First-principles calculations, or ab initio calculations, consist in simulating the atoms and electrons of materials, and solving the equations of quantum mechanics to predict their physical properties without any adjustable parameters. These calculations are based on density functional theory (DFT), which allows to predict the energy of a system in its fundamental ground states, and yield the wavefunction of the electrons. We use it to predict the structural parameters of a molecule or a material, and the energy cost of a chemical reaction or the formation of a material.

More advanced techniques can be used to better describe the electron’s energy levels or the response of the material to an external perturbation. As such, the GW method allows to predict the energy require to add or remove an electron to the system, and the BSE method yields the optical response of a material.

Gabriel Antonius is a physicist, specialized in numerical simulations of materials. He obtained his PhD in physics from Université de Montréal, then worked as a postdoctoral fellow at University of California Berkeley, and Lawrence-Berkeley National Laboratory. He is a professor at Université du Québec à Trois-Rivières since 2018.

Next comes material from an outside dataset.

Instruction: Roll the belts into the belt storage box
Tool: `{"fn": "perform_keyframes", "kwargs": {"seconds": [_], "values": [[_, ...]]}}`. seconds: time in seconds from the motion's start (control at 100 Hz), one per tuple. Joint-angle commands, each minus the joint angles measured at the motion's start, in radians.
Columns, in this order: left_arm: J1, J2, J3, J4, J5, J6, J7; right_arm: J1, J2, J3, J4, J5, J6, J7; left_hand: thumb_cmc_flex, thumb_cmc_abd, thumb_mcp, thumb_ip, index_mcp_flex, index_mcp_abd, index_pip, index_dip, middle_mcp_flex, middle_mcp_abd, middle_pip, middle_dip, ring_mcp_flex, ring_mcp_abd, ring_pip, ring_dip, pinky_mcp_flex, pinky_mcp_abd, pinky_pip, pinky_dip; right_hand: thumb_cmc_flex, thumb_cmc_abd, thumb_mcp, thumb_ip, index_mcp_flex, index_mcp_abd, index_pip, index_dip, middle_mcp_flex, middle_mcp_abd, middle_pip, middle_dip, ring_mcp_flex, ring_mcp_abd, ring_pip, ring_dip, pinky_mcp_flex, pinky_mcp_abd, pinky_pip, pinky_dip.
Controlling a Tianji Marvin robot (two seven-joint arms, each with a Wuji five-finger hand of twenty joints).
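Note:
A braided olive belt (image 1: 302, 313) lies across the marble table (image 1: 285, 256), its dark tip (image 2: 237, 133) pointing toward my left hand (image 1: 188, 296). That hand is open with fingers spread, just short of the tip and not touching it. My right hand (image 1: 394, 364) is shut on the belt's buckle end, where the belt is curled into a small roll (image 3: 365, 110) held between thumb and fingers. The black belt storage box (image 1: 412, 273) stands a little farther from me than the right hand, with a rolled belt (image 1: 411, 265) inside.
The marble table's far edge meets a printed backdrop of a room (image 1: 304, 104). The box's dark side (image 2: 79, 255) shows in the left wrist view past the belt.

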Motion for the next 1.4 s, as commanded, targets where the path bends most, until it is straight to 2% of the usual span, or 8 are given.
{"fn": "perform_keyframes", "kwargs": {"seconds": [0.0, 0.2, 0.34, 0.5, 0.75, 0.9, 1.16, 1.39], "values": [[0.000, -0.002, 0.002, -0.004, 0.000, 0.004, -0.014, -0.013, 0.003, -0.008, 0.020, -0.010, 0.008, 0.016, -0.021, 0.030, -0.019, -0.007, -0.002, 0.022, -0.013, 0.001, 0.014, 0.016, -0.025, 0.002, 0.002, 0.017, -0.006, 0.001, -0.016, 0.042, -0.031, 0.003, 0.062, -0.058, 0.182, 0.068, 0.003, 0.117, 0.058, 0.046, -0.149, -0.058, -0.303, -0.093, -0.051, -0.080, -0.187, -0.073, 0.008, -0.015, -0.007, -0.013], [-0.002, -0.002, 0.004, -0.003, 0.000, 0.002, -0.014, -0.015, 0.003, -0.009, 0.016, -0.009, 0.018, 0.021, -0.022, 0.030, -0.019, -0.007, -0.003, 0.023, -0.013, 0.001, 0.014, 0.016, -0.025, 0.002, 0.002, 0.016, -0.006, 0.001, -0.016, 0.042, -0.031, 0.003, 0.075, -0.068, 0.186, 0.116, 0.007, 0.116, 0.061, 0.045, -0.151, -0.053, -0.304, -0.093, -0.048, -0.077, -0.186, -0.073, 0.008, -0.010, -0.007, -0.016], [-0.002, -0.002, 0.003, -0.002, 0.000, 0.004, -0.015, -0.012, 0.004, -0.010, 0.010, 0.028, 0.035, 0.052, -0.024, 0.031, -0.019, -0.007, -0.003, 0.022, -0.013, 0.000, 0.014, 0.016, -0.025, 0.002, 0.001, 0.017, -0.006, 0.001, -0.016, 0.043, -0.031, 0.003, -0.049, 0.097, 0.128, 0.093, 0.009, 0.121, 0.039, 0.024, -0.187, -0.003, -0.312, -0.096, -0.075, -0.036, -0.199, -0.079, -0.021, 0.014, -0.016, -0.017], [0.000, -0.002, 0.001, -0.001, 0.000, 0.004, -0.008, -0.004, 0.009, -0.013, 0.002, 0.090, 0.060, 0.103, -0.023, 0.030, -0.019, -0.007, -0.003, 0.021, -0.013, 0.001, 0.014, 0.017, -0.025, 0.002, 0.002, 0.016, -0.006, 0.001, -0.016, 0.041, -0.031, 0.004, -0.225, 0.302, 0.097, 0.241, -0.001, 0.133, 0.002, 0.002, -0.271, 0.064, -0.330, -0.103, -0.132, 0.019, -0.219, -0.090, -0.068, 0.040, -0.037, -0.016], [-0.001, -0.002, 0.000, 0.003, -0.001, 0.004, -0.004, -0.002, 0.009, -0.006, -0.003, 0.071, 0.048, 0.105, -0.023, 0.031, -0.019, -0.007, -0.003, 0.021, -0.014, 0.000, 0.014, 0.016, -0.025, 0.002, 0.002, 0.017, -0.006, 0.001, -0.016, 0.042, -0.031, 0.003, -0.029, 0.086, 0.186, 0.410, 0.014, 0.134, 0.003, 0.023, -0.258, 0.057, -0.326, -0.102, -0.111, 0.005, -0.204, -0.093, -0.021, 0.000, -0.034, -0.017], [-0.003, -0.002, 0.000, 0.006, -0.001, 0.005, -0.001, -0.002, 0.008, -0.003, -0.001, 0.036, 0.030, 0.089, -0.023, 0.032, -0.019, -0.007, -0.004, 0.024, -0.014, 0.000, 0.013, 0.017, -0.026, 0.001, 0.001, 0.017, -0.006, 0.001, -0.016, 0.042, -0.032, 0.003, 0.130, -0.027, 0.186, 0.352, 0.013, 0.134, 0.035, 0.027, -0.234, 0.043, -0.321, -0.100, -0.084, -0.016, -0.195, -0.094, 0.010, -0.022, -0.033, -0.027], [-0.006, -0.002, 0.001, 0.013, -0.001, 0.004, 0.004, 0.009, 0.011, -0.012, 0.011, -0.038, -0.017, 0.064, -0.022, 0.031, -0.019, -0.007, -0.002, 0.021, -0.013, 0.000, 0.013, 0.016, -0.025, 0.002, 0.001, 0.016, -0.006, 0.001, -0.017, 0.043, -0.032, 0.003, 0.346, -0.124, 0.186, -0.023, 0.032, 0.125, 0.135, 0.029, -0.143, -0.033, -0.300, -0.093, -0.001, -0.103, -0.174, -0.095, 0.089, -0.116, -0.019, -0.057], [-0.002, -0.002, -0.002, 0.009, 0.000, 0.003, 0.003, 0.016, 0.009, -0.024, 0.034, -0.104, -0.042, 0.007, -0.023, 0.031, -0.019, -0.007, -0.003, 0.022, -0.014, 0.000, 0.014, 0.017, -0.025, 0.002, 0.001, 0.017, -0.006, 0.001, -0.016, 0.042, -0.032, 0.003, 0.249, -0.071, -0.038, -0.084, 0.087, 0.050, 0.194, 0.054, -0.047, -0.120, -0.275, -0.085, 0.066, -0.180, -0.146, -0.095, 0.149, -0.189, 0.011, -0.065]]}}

One of the main scientific challenges in facing the world energy crisis is the efficient production and storage of renewable energy. Hydrogen is especially well suited to act as a vector of clean energy. The process of electrolysis converts electrical power into chemical energy through water splitting and the production of gaseous hydrogen. The hydrogen is converted back into electricity inside a fuel cell, which can be used to propel an electric car without any carbon emission.

My research group develops novel materials to support hydrogen technologies. These include molecular and solid-state catalysts for the production of and conversion of hydrogen, metal hydrides for the storage of hydrogen, and electrode materials for the storage of electricity inside batteries and supercapacitors.


Phonons describe the vibration modes of the atoms in a solid, and can be thought of as sound particles, or quanta of vibrations. As electrons move through a solid, they experience collisions with the phonons, and this process is at the heart of numerous phenomena such as electrical resistivity, superconductivity, and thermal quenching of the optical properties. We study these phenomena from first principles using perturbative density functional theory (DFPT).



Nesrine Boussadoune

Position: PhD
Nesrine completed a degree and a master in chemistry at Carthage University. She is currently pursuing a Ph.D. in energy and materials science. She works on two-dimensional materials for clean energy storage. She studies MXene materials, which can be used to produce supercapacitor electrodes. Her goal is to predict the electrical conductivity of these materials.

Olivier Nadeau


Olivier Nadeau

Position: Master's
Olivier completed a degree in physics and computer science at UQTR. He is currently pursuing a master in physics. He works on metal hydrides for hydrogen storage. His goal is to identify fundamental properties that favour the absorption of hydrogen in these materials.

Samuel Lemay

Position: PhD
Samuel completed a degree and a master in physics at UQTR. He is currently pursuing a Ph.D. in energy and materials science. He works on coordination molecules that can act as molecular catalysts for hydrogen production. His goal is to model the hydrogen evolution reaction and identify systems that can optimize this reaction.